THE IMMIGRATION ACTS


Heard at Bradford
Decision and Reasons Promulgated
On 29 March 2019
On 23 April 2019




Before

UPPER TRIBUNAL JUDGE HEMINGWAY


Between

Raja Muhammad Mumtaz Khan

(Anonymity direction not made)

Appellant
and

THE SECRETARY OF STATE FOR THE HOME DEPARTMENT

Respondent


Representation:
For the Appellant: Mr T Hussain (Counsel)
For the Respondent: Mrs R Pettersen (Senior Home Office Presenting Officer)










DECISION AND REASONS

1. This is the claimant's appeal to the Upper Tribunal brought with the permission of a judge of the Upper Tribunal, from a decision of the First-tier Tribunal (the tribunal) which it made on 21 November 2018, following a hearing of 18 October 2018, and which it sent to the parties on 27 November 2018. The tribunal decided to dismiss the claimant's appeal against the Secretary of State's decision of 14 December 2017, refusing to grant him international protection.
2. The claimant is a national of Pakistan. He was born on 2 June 1977. The account underpinning his claim to be entitled to international protection may, shorn of everything but essential details, be summarised as follows: He became a member of the United Kashmir People's National Party (UKPNP) in 2009. In April of that year he was arrested at a political demonstration and was beaten by members of the Pakistani police force before being released on the same day. On 1 May 2009 he was kidnapped by persons unknown and was, once again, beaten. His injuries necessitated hospital treatment. He was appointed as the deputy General Secretary for the UKPNP in the Muzzassarabad district. His uncle wanted him to marry his cousin. But the claimant did not want to do that and could not do so anyway because he had secretly married another in 2003. In May of 2011 the claimant left Pakistan and came to the UK having kept his marriage secret from his family for all of that time. He was granted leave to enter as a student and obtained an extension of his original grant of leave but his leave was subsequently curtailed and so expired on 3 May 2013. A subsequent application for further leave as a student was refused. In 2015 there were threats of violence involving his family and his uncle's family which were linked to his reluctance and inability to marry the person his uncle believed he should marry. On 2 January 2016 the authorities in Pakistan issued an arrest warrant with respect to him. On 5 May 2017 a fatwa was issued in respect of him because of involvement he had had with a branch of the UKPNP in the UK. As a result of all of the above the claimant asserted that if he were to be returned to Pakistan he would be persecuted or subjected to serious harm by the authorities in Pakistan and by his uncle and his uncle's associates.
3. The tribunal accepted certain aspects of the claimant's account whilst rejecting others. It was accepted that he had been assaulted in 2009 and had sustained injuries. It was not accepted that he had been secretly married as claimed. It was not accepted that there was an ongoing significant family dispute in consequence of which his uncle had a genuine intention to harm him. It was not accepted that a fatwa had been issued in respect of him or that he would face any difficulties as a result of his previous or current political activities at the hands of the authorities in Pakistan.
4. The claimant's appeal having been dismissed, permission to appeal to the Upper Tribunal was sought. The grounds, in summary, contended that the tribunal had failed to adequately consider risk the claimant would face as a consequence of his political activities if returned to Pakistan; had improperly relied upon its perception of a lack of plausibility in the account when rejecting his credibility (or perhaps more correctly in part rejecting it); had not properly enquired into the circumstances surrounding the issue of the arrest warrant before concluding it was not indicative of intended persecution; and had wrongly concluded that if he was at risk he would be able to take advantage of an internal flight alternative bearing in mind that no such contention had been raised by the Secretary of State.
5. The granting judge thought it arguable that the tribunal had erred through failing to be clear as to what it made of the issuing of two FIR's with respect to the alleged family disagreement.
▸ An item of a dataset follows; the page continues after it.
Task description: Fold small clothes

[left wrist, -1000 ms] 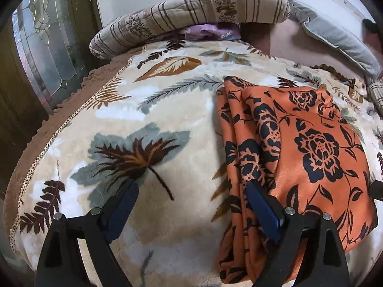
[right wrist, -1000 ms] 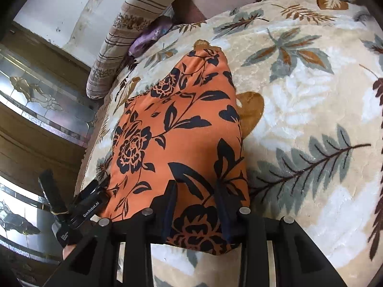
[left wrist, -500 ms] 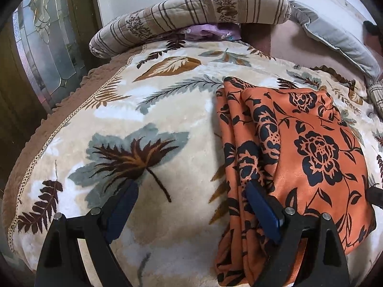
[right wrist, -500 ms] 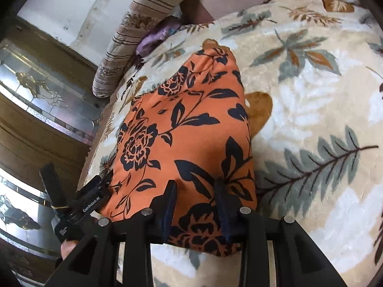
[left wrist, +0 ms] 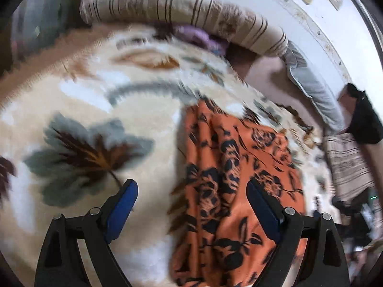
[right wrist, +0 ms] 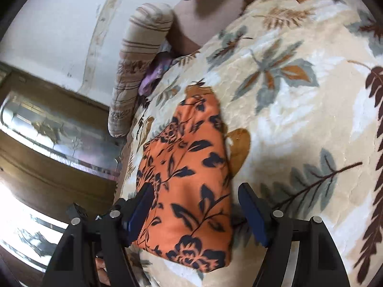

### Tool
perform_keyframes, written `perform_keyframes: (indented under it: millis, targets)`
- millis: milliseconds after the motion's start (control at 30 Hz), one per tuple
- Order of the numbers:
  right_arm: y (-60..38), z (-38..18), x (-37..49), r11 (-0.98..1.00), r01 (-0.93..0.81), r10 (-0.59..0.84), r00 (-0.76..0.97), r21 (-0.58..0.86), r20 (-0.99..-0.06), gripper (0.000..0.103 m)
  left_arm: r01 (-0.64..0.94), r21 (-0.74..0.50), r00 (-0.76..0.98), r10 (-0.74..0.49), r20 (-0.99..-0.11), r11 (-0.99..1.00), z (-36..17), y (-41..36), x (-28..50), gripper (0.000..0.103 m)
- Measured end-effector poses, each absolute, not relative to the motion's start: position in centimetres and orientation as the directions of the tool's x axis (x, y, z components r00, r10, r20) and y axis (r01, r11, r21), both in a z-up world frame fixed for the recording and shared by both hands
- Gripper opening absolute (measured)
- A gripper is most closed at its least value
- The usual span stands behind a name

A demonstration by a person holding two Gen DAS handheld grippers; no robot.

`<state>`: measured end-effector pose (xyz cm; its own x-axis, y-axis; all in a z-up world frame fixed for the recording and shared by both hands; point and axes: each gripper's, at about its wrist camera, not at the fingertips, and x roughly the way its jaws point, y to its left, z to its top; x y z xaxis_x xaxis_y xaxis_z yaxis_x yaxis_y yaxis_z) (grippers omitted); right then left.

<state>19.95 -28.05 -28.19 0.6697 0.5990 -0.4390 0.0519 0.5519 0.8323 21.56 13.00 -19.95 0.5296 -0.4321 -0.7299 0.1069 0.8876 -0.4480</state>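
Orange floral garment lies folded on the leaf-print blanket, long axis running away from you toward the striped bolster. Your left gripper and right gripper both hang released, jaws spread wide above it.

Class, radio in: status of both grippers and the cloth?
Left gripper open. Right gripper open, astride orange cloth. Cloth folded, flat on blanket. Nothing obstructing.
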Motion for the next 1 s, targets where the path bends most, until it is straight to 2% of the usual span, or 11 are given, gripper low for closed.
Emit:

But that judge, whilst not limiting the grant of permission, did not think anything else in the grounds was seriously arguable.
6. Permission to appeal having been granted the matter was listed for a hearing before the Upper Tribunal (before me) so that consideration could be given as to whether or not the tribunal had erred in law, and if it had, what should flow from that. Representation was as indicated above and I am grateful to each representative. Mr Hussain, whilst not conceding anything with respect to the other grounds, focussed primarily on the basis upon which permission had been granted and the way in which the tribunal had addressed the question of the FIR's at paragraph 37 of its written reasons. The tribunal had failed to grapple with the existence of the FIR's and what they might tell it about risk the claimant might face if he was to be returned. Mrs Pettersen contended that the tribunal had made appropriate findings on all matters.
7. I have decided that the tribunal did not err in law. It follows that its decision must stand. I shall now explain my reasoning.
8. Although Mr Hussain (entirely realistically in my view) primarily focussed upon the specific basis in respect of which permission had been granted, it is right that I should address all of the written grounds of appeal.
9. As to ground 1, the tribunal was perfectly entitled not to attach weight to the assertion that a fatwa had been issued in respect of the claimant. Whilst certain other documents had been assessed and verified by an expert witness, there had been no such attempt at verification with respect to the fatwa. In considering the genuineness of that document and the weight to be attached to it, it was open to the tribunal, as it did, to remind itself of the aspects of the claim which it had found to be false. Given the damage to the credibility of the person producing the fatwa (the claimant) and given the lack of any verification as to its authenticity in circumstances where such could have been attempted, it was open to it to conclude that weight should not be attached to it. Its reasoning as to all of that as set out from paragraph 34 to 37 of the written reasons, is cogent and persuasive. Further, given the lack of evidence of the claimant's political activity in the UK prior to 2017, it was entitled to conclude that such, when it did take place in 2017, did not amount to serious or genuine political involvement. As to the risk on return because of political activities more generally, it was entitled to take account of the fact that there had been no relevant incidents since 2009 and that, since the claimant had left Pakistan in 2011, that meant there had been a period of some two years during which he had been active without further adverse consequences to him. Putting all of that together it was properly open to the tribunal to conclude that the claimant had failed to demonstrate that he would be at risk in consequence of political activities undertaken either in Pakistan or the UK upon return. In truth, it seems to me that this ground, in large measure, if not wholly, amounts to mere disagreement with the tribunal's findings and conclusions.
10. As to ground 2, the attack here is focused upon the tribunal's rejection of the aspect of the account relating to the claimant's claimed secret marriage. The tribunal did not accept the account because it did not find it plausible that the claimant would keep and would be able to keep his marriage secret from his entire family for a period of eight years until he left Pakistan (the tribunal said twelve years but it meant to say eight). In this context the tribunal noted that on the claimant's own account his village and the village his secret wife was said to be residing in were not very distant from each other. The tribunal also found itself unable to accept the claim that the uncle was adamant that a marriage should take place with his cousin because it thought, if that was so, the uncle would have pushed for that marriage at an earlier stage bearing in mind that the claimant had been of a marriageable age for a number of years.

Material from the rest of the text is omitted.